Residents in the struggling Northern Territory town of Jabiru have been told their community will be saved and turned into a tourist hub by during a visit by federal Environment Minister Sussan Ley.
The minister visited the town on Wednesday to sign a deal committing to the previously announced $216.2 million in funding over 10 years, with the NT Government kicking in another $135.5 million to improve infrastructure in the town and world heritage-listed Kakadu National Park.
Jabiru is about three hours' drive from Darwin and has a population of barely 1000 but it used to be about 3000 when the nearby Ranger Uranium Mine was at its peak.
Ranger's owners Energy Resources of Australia stopped mining more than six years ago and have been processing uranium stockpiles since, but that is due to finish by 2021.
Between the mine's closure and falling tourist numbers at the neglected Commonwealth-operated Kakadu, the town would be in danger of dying.
However Kakadu is regarded as an iconic eco-tourist and Aboriginal cultural destination that should be commanding far more visitors, and this means Jabiru must survive.
International visitors in particular are down, plunging from almost 150,000 per year in the late 1980s to only 30,000 now.

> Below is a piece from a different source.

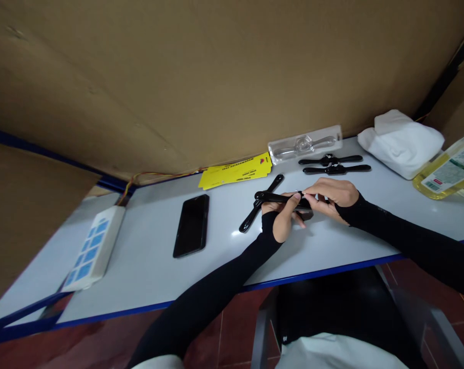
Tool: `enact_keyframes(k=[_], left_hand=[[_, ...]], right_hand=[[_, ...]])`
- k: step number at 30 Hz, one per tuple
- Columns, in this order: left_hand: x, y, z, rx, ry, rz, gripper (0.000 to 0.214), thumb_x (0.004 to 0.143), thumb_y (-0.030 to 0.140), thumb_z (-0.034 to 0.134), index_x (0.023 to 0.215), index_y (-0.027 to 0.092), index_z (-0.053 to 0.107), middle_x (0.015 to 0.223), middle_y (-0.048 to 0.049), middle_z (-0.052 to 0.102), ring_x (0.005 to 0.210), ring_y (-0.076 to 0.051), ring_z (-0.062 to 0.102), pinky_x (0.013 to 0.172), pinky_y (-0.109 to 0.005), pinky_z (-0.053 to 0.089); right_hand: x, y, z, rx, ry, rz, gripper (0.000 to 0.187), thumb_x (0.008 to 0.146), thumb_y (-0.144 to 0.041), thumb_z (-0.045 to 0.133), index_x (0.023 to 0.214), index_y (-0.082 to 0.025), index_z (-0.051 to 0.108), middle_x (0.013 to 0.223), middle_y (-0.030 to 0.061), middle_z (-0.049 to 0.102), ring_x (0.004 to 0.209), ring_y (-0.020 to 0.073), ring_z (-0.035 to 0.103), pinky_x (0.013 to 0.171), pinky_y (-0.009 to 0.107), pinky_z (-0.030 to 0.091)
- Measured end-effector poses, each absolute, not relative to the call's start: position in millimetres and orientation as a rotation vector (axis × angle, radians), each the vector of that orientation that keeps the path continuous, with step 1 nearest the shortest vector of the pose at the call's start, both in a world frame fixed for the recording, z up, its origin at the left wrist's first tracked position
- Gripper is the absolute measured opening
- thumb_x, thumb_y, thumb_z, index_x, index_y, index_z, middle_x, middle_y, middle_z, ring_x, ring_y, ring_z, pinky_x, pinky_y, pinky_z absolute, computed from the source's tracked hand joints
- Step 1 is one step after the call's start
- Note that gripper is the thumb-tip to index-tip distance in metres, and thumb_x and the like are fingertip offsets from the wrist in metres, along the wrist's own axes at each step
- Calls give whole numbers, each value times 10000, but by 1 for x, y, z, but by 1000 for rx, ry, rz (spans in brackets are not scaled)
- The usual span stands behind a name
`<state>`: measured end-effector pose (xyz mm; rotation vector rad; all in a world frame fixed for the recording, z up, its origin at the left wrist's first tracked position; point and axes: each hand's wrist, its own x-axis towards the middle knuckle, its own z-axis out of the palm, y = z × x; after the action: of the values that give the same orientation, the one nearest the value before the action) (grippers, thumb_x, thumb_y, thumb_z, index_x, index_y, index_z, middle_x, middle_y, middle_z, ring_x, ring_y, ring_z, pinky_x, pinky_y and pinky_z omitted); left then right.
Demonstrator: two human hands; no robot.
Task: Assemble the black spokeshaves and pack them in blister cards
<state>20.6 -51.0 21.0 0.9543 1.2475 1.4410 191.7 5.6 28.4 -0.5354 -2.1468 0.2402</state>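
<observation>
My left hand (285,218) is closed around a black spokeshave (272,197), its handle sticking out to the left above the table. At the middle of this tool my right hand (330,197) pinches with thumb and fingertips; what lies between them is too small to make out. Just beyond my left hand, another black spokeshave (255,211) lies slanted on the tabletop. Two more, a far spokeshave (330,160) and a near spokeshave (336,169), rest side by side behind my right hand. Yellow cards (235,172) printed "SPOKE SHAVE" are fanned out at the back.
A clear plastic blister pack (306,145) leans by the cardboard wall (216,77). Left of my hands lie a black phone (191,225) and a white power strip (93,248). At the right are a white cloth bundle (401,141) and a bottle of yellow liquid (449,166).
</observation>
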Motion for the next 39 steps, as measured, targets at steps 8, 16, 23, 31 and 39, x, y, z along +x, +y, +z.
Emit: enact_keyframes(k=[8,16,23,31,39], left_hand=[[20,-53,19,932,1235,1406,417,728,492,864,837,97,787,752,-113,761,560,-244,741,347,-296,570],[25,-57,15,1034,1258,1491,388,753,490,885,862,127,801,816,-59,743,426,-156,666,336,-253,530],[23,-57,9,1047,1241,1462,427,808,543,845,927,135,804,877,-79,749,539,-182,718,381,-269,569],[21,-56,16,933,1124,1400,493,786,576,850,889,101,764,750,-81,736,556,-205,716,428,-311,620],[25,-56,11,933,1196,1442,466,779,548,857,895,103,779,916,-108,767,555,-188,718,382,-283,597]], right_hand=[[187,2,26,-591,-2111,130,179,976,-170,613,887,-190,767,795,21,746,572,89,588,545,215,468],[187,-6,28,-677,-2041,526,120,964,-226,635,951,-195,751,801,1,757,558,80,596,536,207,467],[192,-9,34,-855,-1925,937,216,966,-353,685,838,-178,678,685,-12,704,494,85,609,432,184,390],[193,-4,29,-687,-2117,321,265,1025,-284,604,779,-192,645,685,-5,630,548,92,477,543,238,383],[187,-13,24,-692,-2094,-68,303,1016,-218,552,714,-203,572,616,-14,601,508,105,439,519,278,329]])
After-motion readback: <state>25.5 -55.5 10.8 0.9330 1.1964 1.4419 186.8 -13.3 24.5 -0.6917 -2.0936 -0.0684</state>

Total visitors to the park are down from almost 300,000 a year to about 185,000.
"What I can envisage is international tourists coming here for an experience that they've heard about but until now has been a bit challenging to achieve," Ms Ley told reporters.
"We want them to come here and to the Territory, a place unlike any other in the world."
Work has already begun to ensure "the biggest and quickest possible turnaround" for the region, she said, with $151 million of the Commonwealth's $216 million to be spent in the next four years.
The Traditional Owners, the Mirrar people, signed the memorandum of understanding on Wednesday.
The Gundjeihmi Aboriginal Corporation, representing the Mirrar, commissioned the independent Jabiru Business Case report that claimed in the first year of new attractions and development projects, Kakadu visitation numbers will increase by nearly 100,000.
"That's what we need in this town, Jabiru changing into tourism with lots of tourists from overseas that can experience our culture and visit our country," said 19-year-old Mirrar clan member Simon Mudjandi.
Qantas Domestic CEO Andrew David welcomed the news, saying it would "drive visitation, both domestic and international".
Works include a visitor centre and Aboriginal cultural centres, road upgrades to boost year-round accessibility, better mobile phone coverage and new Jabiru infrastructure to serve nearby communities such as a power station, health clinic and education precinct.
ERA is facing a massive rehabilitation of the mine site that is due to be completed by 2026.
Its major shareholder Rio Tinto has agreed to fund the $800 million cost that ERA can't afford but insists on it issuing new shares to raise the money, diluting existing shareholders' wealth.